Морозов присвистнул.
— Кэте Хэгстрем, — повторил он. — Так она вернулась?
— Завтра возвращается. Из Вены.
— Ну, тогда, значит, я тебя совсем скоро у нас увижу.
— Может, да, а может, и нет.
Морозов отмахнулся.
— Быть такого не может. Когда Кэте Хэгстрем в Париже, «Шехерезада» — ее главная резиденция.
— Сейчас другое дело. Она приехала ложиться на операцию. Уже на днях.
— Тогда тем более придет. Ты совсем не знаешь женщин. — Морозов пристально прищурился. — А может, тебе не хочется, чтобы она туда пришла?
— Это почему еще?
— Да я вот только что сообразил: ты перестал заходить как раз с тех пор, как прислал мне ту женщину. Жоан Маду. Сдается мне, это не просто совпадение.
— Чушь. Я даже не знал, что она все еще у вас. Значит, на что-то пригодилась?
— Ну да. Сперва в хоре была. А теперь у нее даже маленький сольный номер. Две-три песни.
— Выходит, она у вас как-то прижилась?
— Конечно. А ты сомневался?
— Уж больно она была несчастная. Совсем бедолага.
— Что?
— Говорю же тебе: бедолага.
Морозов улыбнулся.
— Равич, — проговорил он отеческим тоном, и в лице его вдруг отразились бескрайние просторы, степи, луга и вся мудрость человеческая, — не городи ерунды. Она, если хочешь знать, та еще стерва.
— Что?
— Стерва. Не потаскуха. А именно стерва. Был бы ты русский — знал бы, в чем разница.
Равич усмехнулся:
— Тогда, наверно, она сильно переменилась. Будь здоров, Борис. И храни господь твой глаз-алмаз.
7
— И когда же мне в клинику, Равич? — спросила Кэте Хэгстрем.
— Когда хотите. Завтра, послезавтра, когда угодно. Днем позже, днем раньше, не имеет значения.
Она стояла перед ним тоненькая, по-мальчишески стройная, миловидная, уверенная в себе — но, увы, уже не юная.
Два года назад Равич удалил ей аппендикс. Это была его первая операция в Париже. И она, он считал, принесла ему удачу. С тех пор он не сидел без работы, и неприятностей с полицией тоже не было. Так что Кэте стала для него чем-то вроде талисмана.
— В этот раз я боюсь, — призналась Кэте. — Сама не знаю почему. Но боюсь.
— Вам нечего бояться.
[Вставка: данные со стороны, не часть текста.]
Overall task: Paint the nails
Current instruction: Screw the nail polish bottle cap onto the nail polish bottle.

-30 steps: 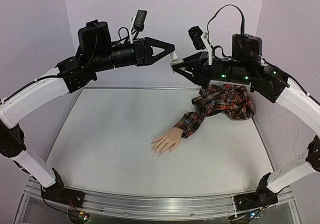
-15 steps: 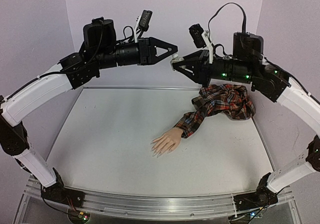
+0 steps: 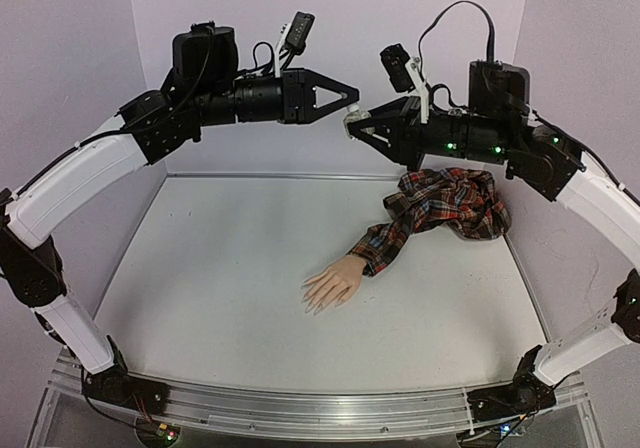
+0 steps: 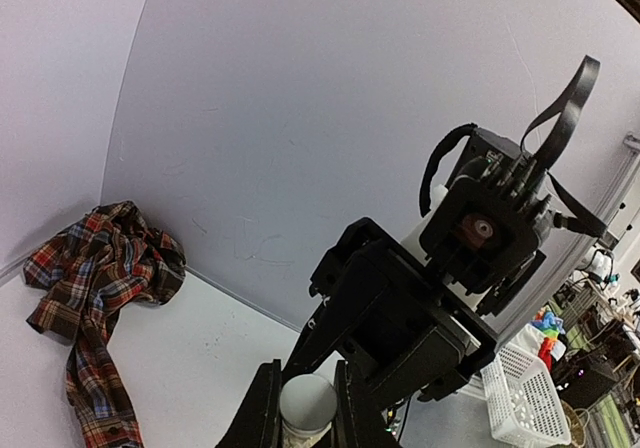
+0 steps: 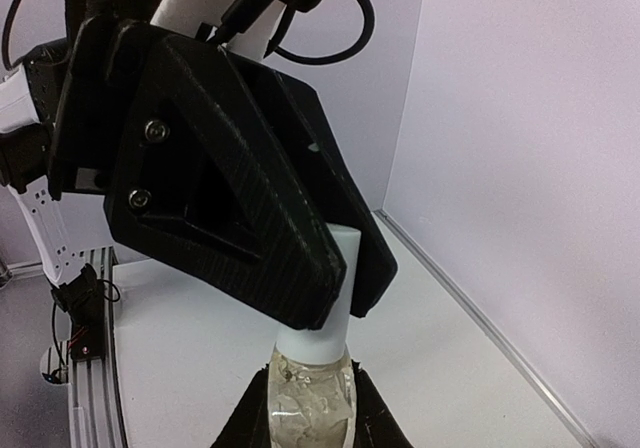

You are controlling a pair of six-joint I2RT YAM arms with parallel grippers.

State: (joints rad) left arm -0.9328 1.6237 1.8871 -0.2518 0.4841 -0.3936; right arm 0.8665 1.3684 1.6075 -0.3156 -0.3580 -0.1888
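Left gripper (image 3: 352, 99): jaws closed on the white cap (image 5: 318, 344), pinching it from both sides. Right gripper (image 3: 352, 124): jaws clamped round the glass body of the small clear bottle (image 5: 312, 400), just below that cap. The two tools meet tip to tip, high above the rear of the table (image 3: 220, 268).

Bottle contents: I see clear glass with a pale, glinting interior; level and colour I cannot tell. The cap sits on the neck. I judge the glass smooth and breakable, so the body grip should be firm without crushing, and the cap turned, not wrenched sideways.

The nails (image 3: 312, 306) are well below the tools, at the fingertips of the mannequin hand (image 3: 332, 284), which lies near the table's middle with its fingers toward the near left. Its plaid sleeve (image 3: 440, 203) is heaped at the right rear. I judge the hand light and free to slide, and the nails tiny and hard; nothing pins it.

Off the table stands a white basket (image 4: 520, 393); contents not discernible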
Самая обычная операция.
Она подошла к окну. За окном пластался двор гостиницы «Ланкастер». Могучий старик каштан простирал к дождливому небу свои кряжистые руки.
— Этот дождь, — проговорила Кэте. — Из Вены выезжала — дождь. В Цюрихе проснулась — дождь. И здесь тоже… — Она задернула занавески. — Не знаю, что со мной. Старею, наверно.
— Так все говорят, кто еще не начал стареть.
— Но я по-другому должна себя чувствовать. Две недели назад развелась. Казалось бы, радоваться надо. А у меня — одна усталость. Все повторяется, Равич. Отчего так?
— Ничто не повторяется. Это мы повторяемся, вот и все.
Слабо улыбнувшись, она присела на софу возле искусственного камина.